Where a line holds the word "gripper", copy that line from the data below.
((
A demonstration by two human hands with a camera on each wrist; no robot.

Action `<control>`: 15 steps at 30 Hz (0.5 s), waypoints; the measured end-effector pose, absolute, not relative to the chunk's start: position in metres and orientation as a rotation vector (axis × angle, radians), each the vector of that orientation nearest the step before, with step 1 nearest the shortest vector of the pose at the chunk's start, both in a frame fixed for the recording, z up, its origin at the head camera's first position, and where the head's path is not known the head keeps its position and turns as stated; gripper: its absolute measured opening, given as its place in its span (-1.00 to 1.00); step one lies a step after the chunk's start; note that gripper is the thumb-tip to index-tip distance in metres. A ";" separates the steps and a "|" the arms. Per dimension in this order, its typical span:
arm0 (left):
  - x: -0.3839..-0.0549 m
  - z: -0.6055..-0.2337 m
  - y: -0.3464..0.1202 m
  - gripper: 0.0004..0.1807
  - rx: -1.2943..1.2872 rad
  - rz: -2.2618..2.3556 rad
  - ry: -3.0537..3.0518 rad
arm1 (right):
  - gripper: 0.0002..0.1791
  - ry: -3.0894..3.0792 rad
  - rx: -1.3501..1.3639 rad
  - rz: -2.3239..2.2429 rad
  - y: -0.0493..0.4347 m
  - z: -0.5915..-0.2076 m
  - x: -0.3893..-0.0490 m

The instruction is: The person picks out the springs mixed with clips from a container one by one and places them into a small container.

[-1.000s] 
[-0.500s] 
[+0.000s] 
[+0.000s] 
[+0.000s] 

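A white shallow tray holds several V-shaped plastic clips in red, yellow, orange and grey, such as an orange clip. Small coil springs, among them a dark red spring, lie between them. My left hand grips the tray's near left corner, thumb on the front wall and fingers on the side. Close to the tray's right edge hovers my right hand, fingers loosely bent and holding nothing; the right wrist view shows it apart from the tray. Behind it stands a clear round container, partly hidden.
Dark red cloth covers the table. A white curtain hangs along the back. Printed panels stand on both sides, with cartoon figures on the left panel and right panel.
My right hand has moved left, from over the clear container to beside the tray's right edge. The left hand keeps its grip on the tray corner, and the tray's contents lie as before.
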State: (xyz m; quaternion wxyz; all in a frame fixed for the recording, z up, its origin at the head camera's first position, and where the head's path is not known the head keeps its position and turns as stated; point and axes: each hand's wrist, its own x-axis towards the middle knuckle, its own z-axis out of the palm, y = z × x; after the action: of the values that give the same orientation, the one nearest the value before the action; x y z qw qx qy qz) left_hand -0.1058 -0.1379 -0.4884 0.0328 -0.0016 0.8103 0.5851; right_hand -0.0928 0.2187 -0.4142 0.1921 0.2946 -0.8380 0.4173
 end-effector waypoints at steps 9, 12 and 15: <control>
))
- [Answer space]
Action `<control>`: 15 steps at 30 Hz (0.5 s), waypoints; the measured end-effector pose, absolute, not relative to the chunk's start: position in metres and orientation as a rotation vector (axis × angle, radians), each the vector of that orientation nearest the step before, with step 1 nearest the shortest vector of the pose at the chunk's start, both in a frame fixed for the recording, z up, its origin at the head camera's first position, and where the head's path is not known the head keeps its position and turns as stated; gripper: its absolute measured opening, given as its place in its span (-1.00 to 1.00); step one lies a step after the chunk's start; note that gripper is the thumb-tip to index-tip distance in metres. A ";" separates the steps and a "|" the arms. Per dimension in this order, its typical span:
  - gripper: 0.0004..0.1807
  - gripper: 0.0002..0.1791

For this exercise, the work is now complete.